Exercise directions = Write the data out verbatim.

Available data =
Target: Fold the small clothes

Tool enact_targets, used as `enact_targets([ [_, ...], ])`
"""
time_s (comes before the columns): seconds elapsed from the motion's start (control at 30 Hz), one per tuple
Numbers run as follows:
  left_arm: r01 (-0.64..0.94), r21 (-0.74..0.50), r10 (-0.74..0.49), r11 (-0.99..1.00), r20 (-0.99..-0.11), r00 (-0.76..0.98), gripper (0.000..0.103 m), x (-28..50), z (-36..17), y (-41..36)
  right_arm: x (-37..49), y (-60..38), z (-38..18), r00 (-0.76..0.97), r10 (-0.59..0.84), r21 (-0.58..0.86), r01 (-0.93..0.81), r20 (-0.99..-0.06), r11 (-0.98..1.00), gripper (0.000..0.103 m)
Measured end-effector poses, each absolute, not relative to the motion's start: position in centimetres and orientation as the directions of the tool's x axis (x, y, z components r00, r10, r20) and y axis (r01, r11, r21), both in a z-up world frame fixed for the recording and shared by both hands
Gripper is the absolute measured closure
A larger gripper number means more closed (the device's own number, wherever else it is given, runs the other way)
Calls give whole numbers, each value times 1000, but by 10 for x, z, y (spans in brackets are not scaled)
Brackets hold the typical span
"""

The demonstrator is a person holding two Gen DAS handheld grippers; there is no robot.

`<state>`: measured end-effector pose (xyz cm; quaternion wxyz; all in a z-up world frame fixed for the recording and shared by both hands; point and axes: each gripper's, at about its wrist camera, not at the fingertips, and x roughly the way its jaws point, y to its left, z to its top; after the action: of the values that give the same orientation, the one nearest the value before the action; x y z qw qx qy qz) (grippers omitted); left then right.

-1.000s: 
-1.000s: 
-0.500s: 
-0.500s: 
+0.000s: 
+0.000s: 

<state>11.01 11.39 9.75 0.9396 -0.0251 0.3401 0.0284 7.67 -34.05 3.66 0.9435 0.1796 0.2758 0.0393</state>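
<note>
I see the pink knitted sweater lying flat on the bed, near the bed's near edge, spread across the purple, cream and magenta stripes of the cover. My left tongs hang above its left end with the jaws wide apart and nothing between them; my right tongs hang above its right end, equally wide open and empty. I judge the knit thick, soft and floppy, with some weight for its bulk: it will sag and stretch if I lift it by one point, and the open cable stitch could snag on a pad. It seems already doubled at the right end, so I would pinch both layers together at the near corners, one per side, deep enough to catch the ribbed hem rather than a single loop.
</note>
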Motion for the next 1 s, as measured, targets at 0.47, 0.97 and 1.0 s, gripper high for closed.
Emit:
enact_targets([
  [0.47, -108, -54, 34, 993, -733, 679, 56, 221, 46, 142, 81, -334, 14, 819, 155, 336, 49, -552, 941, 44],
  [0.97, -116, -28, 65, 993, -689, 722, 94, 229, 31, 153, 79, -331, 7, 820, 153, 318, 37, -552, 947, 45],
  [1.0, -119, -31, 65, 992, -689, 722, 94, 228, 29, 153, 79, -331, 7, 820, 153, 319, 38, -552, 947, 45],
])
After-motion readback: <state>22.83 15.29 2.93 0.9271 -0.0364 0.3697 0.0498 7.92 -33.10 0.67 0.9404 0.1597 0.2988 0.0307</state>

Reply =
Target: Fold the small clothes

Tool enact_targets, used as `enact_targets([ [_, ...], ])`
"""
time_s (comes before the columns): seconds elapsed from the motion's start (control at 30 Hz), one per tuple
Numbers run as follows:
  left_arm: r01 (-0.64..0.94), r21 (-0.74..0.50), r10 (-0.74..0.49), r11 (-0.99..1.00), r20 (-0.99..-0.11), r00 (-0.76..0.98), gripper (0.000..0.103 m), x (-28..50), z (-36..17), y (-41..36)
  right_arm: x (-37..49), y (-60..38), z (-38..18), r00 (-0.76..0.97), r10 (-0.59..0.84), r21 (-0.58..0.86), r01 (-0.93..0.81), r20 (-0.99..-0.06), r11 (-0.98..1.00), gripper (0.000..0.103 m)
Measured end-effector poses, each absolute, not relative to the motion's start: position in centimetres and orientation as the directions of the tool's x axis (x, y, z components r00, r10, r20) and y axis (r01, r11, r21), both in a z-up world frame fixed for the recording and shared by both hands
Gripper is the absolute measured closure
A larger gripper number means more closed (the device's own number, wherever else it is given, runs the other way)
Calls give whole numbers, each value times 1000, but by 10 for x, z, y (spans in brackets are not scaled)
Brackets hold the typical span
"""

The demonstrator is a person holding two Gen DAS handheld grippers; there is no robot.

`<state>`: measured end-effector pose (xyz cm; quaternion wxyz; all in a z-up world frame fixed for the recording and shared by both hands; point and axes: each gripper's, at about its wrist camera, not at the fingertips, and x roughly the way its jaws point, y to its left, z to its top; after the action: of the values that give the same orientation, the one nearest the value before the action; x y z qw qx qy qz) (grippers omitted); left then right.

-1.000s: 
-1.000s: 
-0.500s: 
-0.500s: 
+0.000s: 
+0.000s: 

<state>11.01 11.39 9.75 0.9396 -0.0251 0.3401 0.0284 7.67 -34.05 3.66 0.9435 0.1796 0.2758 0.0393</state>
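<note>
I see the pink knitted sweater lying flat on the bed, near the bed's near edge, spread across the purple, cream and magenta stripes of the cover. My left tongs hang above its left end with the jaws wide apart and nothing between them; my right tongs hang above its right end, equally wide open and empty. I judge the knit thick, soft and floppy, with some weight for its bulk: it will sag and stretch if I lift it by one point, and the open cable stitch could snag on a pad. It seems already doubled at the right end, so I would pinch both layers together at the near corners, one per side, deep enough to catch the ribbed hem rather than a single loop.
</note>
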Motion for the next 1 s, as measured, targets at 0.47, 0.97 and 1.0 s, gripper high for closed.
Emit:
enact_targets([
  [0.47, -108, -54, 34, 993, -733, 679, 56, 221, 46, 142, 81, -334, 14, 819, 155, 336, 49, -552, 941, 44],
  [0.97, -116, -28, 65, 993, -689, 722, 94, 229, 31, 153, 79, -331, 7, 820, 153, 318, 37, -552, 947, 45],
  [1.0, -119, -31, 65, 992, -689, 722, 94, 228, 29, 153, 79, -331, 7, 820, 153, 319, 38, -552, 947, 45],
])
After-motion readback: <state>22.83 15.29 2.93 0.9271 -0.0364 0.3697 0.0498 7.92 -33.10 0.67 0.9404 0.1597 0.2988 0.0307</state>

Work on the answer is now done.